- [TASK DETAILS]
Leave the pictures out and return every line below exactly.

- [AVAILABLE DATA]
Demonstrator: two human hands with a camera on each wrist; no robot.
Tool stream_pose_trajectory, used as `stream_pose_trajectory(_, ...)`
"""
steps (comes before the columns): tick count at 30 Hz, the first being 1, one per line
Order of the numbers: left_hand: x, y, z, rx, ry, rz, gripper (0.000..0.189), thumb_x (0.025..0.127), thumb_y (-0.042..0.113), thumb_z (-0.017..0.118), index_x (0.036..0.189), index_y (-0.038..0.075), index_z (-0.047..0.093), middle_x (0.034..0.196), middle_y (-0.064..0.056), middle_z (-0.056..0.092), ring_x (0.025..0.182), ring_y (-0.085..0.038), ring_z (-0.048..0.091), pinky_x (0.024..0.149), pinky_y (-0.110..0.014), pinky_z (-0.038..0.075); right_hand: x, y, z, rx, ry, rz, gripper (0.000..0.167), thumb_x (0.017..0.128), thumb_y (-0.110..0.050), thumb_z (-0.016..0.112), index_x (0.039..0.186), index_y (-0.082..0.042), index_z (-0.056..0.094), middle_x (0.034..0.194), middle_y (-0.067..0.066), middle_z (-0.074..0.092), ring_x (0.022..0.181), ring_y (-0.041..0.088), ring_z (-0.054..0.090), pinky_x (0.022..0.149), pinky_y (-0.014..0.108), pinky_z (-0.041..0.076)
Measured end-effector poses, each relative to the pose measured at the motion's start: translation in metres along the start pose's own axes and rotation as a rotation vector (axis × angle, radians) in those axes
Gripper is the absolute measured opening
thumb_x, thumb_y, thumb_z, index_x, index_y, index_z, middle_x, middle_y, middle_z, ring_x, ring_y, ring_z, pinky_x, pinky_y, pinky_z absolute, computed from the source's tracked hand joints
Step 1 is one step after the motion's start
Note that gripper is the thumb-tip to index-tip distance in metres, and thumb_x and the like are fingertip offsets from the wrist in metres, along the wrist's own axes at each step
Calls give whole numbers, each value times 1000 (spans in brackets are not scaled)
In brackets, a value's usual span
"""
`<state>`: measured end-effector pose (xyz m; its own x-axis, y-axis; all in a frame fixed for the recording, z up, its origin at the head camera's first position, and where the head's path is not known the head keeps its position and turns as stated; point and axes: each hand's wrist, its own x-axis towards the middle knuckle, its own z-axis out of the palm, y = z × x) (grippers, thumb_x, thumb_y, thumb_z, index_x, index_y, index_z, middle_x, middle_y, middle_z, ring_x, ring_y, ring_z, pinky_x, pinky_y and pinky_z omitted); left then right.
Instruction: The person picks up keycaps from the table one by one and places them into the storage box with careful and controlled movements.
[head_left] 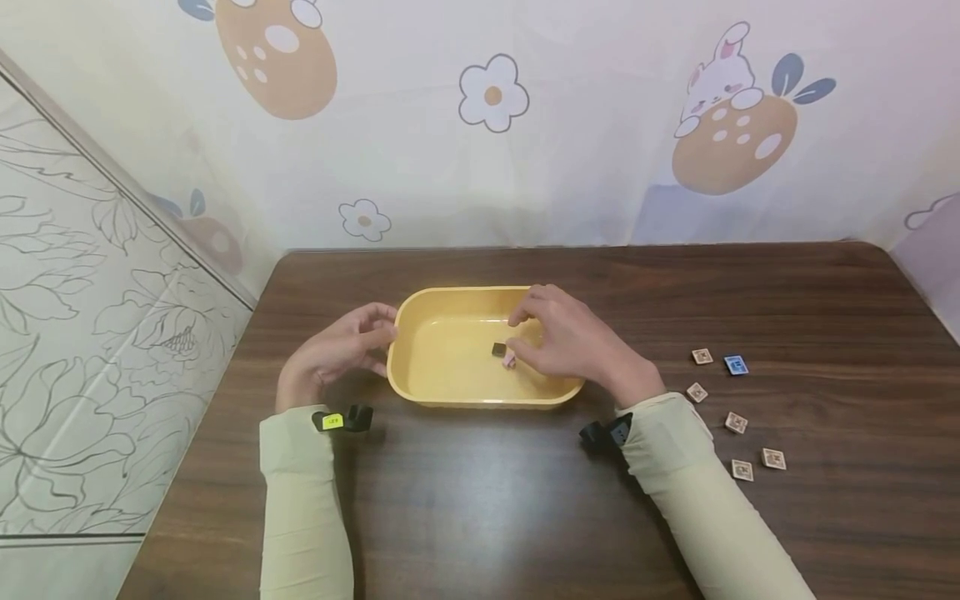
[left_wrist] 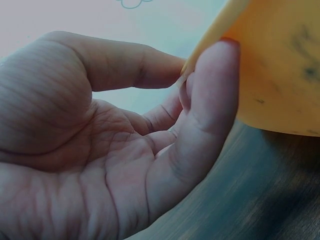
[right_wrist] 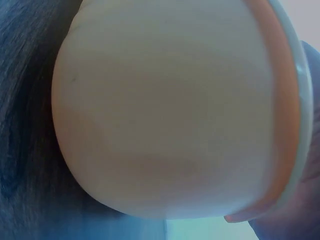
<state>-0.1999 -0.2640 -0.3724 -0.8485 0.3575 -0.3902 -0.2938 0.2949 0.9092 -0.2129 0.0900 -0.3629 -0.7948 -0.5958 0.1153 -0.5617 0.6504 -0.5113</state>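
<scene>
A yellow plastic basin (head_left: 450, 392) with rounded corners stands on the table. Its left rim is pinched by my left hand (head_left: 341, 346); in the left wrist view, the thumb and a finger (left_wrist: 217, 90) meet at the rim. Over the basin's right end reaches my right hand (head_left: 562, 337), thumb and fingers parted. A small pink tile (head_left: 509, 361) is right by the thumb tip, inside the basin. Beside it lies a dark square tile (head_left: 498, 350). In the right wrist view, the basin's outer wall (right_wrist: 165, 110) hides most of the right hand.
On the table (head_left: 480, 500) to the right lie several small tan tiles (head_left: 737, 422) and a blue tile (head_left: 736, 365). A patterned cloth (head_left: 570, 150) hangs behind the table's back edge. At left stands a white panel with flower drawings (head_left: 97, 333).
</scene>
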Motion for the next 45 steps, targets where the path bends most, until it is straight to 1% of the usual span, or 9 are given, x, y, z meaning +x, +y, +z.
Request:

- [ANSWER SECTION]
Demonstrator: two human hands with a camera on each wrist; no robot.
Tool stream_pose_trajectory, used as `stream_pose_trajectory(_, ...)`
"""
steps (comes before the columns): tick count at 30 Hz, the first being 1, one per line
Order of the numbers: left_hand: x, y, z, rx, ry, rz, gripper (0.000..0.189), thumb_x (0.025..0.127), thumb_y (-0.042..0.113), thumb_z (-0.017..0.118), index_x (0.036..0.189), index_y (-0.038..0.075), index_z (-0.047..0.093), middle_x (0.034..0.196), middle_y (-0.064..0.056), middle_z (-0.056..0.092), ring_x (0.025..0.182), ring_y (-0.085..0.038), ring_z (-0.048..0.091), pinky_x (0.024..0.149), pinky_y (-0.110..0.014), pinky_z (-0.038..0.075); right_hand: x, y, z, rx, ry, rz, gripper (0.000..0.167), thumb_x (0.017..0.128), thumb_y (-0.110..0.050), thumb_z (-0.016..0.112), index_x (0.039..0.186), index_y (-0.082..0.042), index_z (-0.056..0.094), middle_x (0.034..0.194), middle_y (-0.067..0.066), middle_z (-0.074..0.092), ring_x (0.022..0.181), ring_y (-0.041..0.088), ring_z (-0.054..0.090), pinky_x (0.022..0.149), pinky_y (-0.014..0.108), pinky_z (-0.041..0.076)
Measured end-effector poses, each relative to the pose measured at the motion's start: translation in metres along the start pose's own axes and rotation as a rotation vector (axis × angle, radians) in those axes
Gripper is the absolute measured opening
thumb_x, thumb_y, thumb_z, index_x, index_y, index_z, middle_x, middle_y, middle_z, ring_x, ring_y, ring_z, pinky_x, pinky_y, pinky_z absolute, computed from the source's tracked hand joints
Step 1 is one step after the motion's start
Note that gripper is the thumb-tip to index-tip distance in metres, and thumb_x and the like are fingertip offsets from the wrist in metres, along the wrist's own axes at each step
Calls give whole numbers, each value times 1000 (spans in brackets are not scaled)
In brackets, a value's usual span
"""
`<state>`: measured end-effector pose (xyz m; its own x-axis, y-axis; all in a frame fixed for the recording, z up, its origin at the head camera's first position, and where the head's path is not known the head keeps its position and turns as stated; point and axes: each hand's wrist, its own x-axis towards the middle knuckle, its own z-axis out of the palm, y = z × x) (grippers, thumb_x, thumb_y, thumb_z, index_x, index_y, index_z, middle_x, middle_y, middle_z, ring_x, ring_y, ring_z, pinky_x, pinky_y and pinky_z omitted); left then right.
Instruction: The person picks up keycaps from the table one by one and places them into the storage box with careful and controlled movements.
[head_left] 
[left_wrist] 
[right_wrist] 
<state>-0.1999 -0.2640 -0.3724 -0.8485 0.3575 -0.3902 -0.2938 0.2949 0.9092 -0.2129 0.0900 -0.3629 -0.7948 -0.5958 0.1153 -0.5617 0.6504 -0.5113</state>
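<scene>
A yellow plastic basin (head_left: 450, 392) with rounded corners stands on the table. Its left rim is pinched by my left hand (head_left: 341, 346); in the left wrist view, the thumb and a finger (left_wrist: 217, 90) meet at the rim. Over the basin's right end reaches my right hand (head_left: 562, 337), thumb and fingers parted. A small pink tile (head_left: 509, 361) is right by the thumb tip, inside the basin. Beside it lies a dark square tile (head_left: 498, 350). In the right wrist view, the basin's outer wall (right_wrist: 165, 110) hides most of the right hand.
On the table (head_left: 480, 500) to the right lie several small tan tiles (head_left: 737, 422) and a blue tile (head_left: 736, 365). A patterned cloth (head_left: 570, 150) hangs behind the table's back edge. At left stands a white panel with flower drawings (head_left: 97, 333).
</scene>
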Motion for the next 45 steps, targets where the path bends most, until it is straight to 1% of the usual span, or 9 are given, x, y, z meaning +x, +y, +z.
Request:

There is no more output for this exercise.